Which lines of the entries below run from the one holding "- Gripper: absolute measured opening" to the one holding "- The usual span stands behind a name", inclusive? Set down exactly those lines and no others.

Dataset entries:
Start of Block

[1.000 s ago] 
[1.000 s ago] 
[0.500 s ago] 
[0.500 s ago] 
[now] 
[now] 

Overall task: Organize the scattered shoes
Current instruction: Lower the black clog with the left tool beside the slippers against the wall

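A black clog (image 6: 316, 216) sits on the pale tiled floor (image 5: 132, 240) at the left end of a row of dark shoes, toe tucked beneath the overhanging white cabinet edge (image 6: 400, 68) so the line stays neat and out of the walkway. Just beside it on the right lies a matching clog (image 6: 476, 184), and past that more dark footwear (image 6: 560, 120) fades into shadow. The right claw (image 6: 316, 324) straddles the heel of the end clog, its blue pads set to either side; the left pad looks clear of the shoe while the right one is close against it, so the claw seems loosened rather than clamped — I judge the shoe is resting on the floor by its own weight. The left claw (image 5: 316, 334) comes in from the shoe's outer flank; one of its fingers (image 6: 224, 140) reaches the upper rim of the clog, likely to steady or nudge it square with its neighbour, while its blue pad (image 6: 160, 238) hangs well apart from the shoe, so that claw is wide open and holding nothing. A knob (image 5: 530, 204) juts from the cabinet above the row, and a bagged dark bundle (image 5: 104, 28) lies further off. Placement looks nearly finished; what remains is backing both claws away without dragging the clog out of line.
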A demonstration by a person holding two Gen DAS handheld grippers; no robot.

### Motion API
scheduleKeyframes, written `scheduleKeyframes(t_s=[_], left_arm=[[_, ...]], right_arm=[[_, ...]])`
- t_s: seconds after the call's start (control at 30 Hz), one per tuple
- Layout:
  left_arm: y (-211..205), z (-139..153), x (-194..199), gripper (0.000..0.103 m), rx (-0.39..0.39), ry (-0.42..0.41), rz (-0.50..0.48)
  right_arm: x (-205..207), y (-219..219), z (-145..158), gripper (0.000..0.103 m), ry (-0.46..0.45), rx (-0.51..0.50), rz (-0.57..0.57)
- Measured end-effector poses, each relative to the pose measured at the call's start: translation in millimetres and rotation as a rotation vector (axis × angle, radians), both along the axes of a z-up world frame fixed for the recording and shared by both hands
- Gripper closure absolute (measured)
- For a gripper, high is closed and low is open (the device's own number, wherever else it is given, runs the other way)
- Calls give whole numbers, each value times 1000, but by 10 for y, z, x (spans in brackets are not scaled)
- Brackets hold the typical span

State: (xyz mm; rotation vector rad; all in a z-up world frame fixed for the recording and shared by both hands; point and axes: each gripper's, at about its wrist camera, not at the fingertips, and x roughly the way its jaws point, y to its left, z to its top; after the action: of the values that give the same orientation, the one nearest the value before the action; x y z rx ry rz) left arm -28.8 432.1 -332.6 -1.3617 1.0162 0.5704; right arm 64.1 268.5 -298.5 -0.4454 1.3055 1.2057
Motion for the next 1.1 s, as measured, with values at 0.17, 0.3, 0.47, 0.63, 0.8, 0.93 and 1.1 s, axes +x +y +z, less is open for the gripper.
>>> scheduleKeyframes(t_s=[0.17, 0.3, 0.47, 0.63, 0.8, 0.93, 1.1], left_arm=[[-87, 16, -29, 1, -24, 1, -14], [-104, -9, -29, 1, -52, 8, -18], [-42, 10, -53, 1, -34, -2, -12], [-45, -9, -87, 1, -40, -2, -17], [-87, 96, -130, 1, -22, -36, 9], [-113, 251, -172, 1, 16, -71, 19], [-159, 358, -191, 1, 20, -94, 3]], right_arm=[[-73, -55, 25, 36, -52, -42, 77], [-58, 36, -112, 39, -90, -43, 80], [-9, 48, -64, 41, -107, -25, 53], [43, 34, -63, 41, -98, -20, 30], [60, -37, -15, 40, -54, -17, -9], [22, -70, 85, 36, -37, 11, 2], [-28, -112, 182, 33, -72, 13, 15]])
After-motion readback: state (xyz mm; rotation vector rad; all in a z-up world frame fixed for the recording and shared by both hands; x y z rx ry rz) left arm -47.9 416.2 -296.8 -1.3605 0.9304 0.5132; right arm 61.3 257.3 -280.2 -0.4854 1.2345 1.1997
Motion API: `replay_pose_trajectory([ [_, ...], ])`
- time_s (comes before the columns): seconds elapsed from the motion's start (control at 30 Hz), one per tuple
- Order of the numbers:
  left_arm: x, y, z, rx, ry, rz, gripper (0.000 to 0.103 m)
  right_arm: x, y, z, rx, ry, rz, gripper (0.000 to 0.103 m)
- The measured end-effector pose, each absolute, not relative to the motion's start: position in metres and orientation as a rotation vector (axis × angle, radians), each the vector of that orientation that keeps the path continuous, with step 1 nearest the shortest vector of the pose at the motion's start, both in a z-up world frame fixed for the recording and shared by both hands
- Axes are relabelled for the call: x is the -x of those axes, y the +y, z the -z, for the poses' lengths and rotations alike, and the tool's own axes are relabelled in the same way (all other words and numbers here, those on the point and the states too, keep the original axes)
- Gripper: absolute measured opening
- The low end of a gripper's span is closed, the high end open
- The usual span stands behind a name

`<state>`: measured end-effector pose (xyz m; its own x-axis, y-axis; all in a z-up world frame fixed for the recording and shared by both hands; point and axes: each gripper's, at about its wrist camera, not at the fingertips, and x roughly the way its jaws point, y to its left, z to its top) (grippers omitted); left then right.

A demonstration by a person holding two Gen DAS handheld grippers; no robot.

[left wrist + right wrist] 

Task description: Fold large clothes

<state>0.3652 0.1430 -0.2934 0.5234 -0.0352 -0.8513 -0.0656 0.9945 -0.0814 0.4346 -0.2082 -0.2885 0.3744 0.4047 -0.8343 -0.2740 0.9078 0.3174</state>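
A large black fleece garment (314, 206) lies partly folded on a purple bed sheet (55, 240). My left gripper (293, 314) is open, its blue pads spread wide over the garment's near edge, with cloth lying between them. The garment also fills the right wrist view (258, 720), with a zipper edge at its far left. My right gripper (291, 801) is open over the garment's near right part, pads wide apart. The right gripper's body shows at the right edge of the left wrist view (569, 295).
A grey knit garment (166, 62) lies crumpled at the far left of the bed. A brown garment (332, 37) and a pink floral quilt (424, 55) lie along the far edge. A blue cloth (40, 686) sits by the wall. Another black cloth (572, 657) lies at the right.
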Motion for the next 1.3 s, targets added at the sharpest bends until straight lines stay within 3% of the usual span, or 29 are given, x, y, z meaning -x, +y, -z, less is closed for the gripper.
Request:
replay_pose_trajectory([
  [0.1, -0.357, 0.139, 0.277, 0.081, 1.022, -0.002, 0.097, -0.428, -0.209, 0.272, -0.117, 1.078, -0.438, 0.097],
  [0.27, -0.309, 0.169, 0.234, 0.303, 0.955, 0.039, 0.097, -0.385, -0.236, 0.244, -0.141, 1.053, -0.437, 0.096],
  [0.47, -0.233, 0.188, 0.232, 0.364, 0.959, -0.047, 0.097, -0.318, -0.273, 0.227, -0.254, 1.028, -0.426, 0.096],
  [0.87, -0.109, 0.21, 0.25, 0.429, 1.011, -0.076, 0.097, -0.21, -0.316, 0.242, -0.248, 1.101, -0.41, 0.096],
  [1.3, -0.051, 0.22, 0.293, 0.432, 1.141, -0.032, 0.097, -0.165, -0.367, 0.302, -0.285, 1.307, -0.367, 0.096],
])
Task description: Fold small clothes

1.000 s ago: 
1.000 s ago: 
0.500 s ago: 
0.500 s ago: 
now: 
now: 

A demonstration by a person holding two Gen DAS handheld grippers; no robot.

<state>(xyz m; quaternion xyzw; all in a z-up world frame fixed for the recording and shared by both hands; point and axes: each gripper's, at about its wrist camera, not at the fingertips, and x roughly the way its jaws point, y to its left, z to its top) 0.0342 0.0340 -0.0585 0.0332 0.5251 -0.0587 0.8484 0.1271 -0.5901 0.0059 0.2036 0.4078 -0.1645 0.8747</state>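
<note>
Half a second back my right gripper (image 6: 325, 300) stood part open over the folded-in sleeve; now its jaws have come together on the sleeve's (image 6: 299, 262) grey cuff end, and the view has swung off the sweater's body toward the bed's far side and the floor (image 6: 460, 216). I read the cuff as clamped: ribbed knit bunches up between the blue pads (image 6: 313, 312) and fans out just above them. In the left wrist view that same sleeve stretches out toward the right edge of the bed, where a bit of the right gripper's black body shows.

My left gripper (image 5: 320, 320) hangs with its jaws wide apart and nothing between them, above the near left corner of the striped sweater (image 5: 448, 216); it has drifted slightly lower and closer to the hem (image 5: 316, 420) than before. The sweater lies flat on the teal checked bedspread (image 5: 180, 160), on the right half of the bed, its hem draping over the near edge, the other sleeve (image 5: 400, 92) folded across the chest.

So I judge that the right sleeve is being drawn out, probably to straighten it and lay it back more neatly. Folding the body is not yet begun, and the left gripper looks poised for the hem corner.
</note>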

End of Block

Answer to the problem
- Gripper: absolute measured opening
- The low end of a gripper's span is closed, the high end open
- The usual span stands behind a name

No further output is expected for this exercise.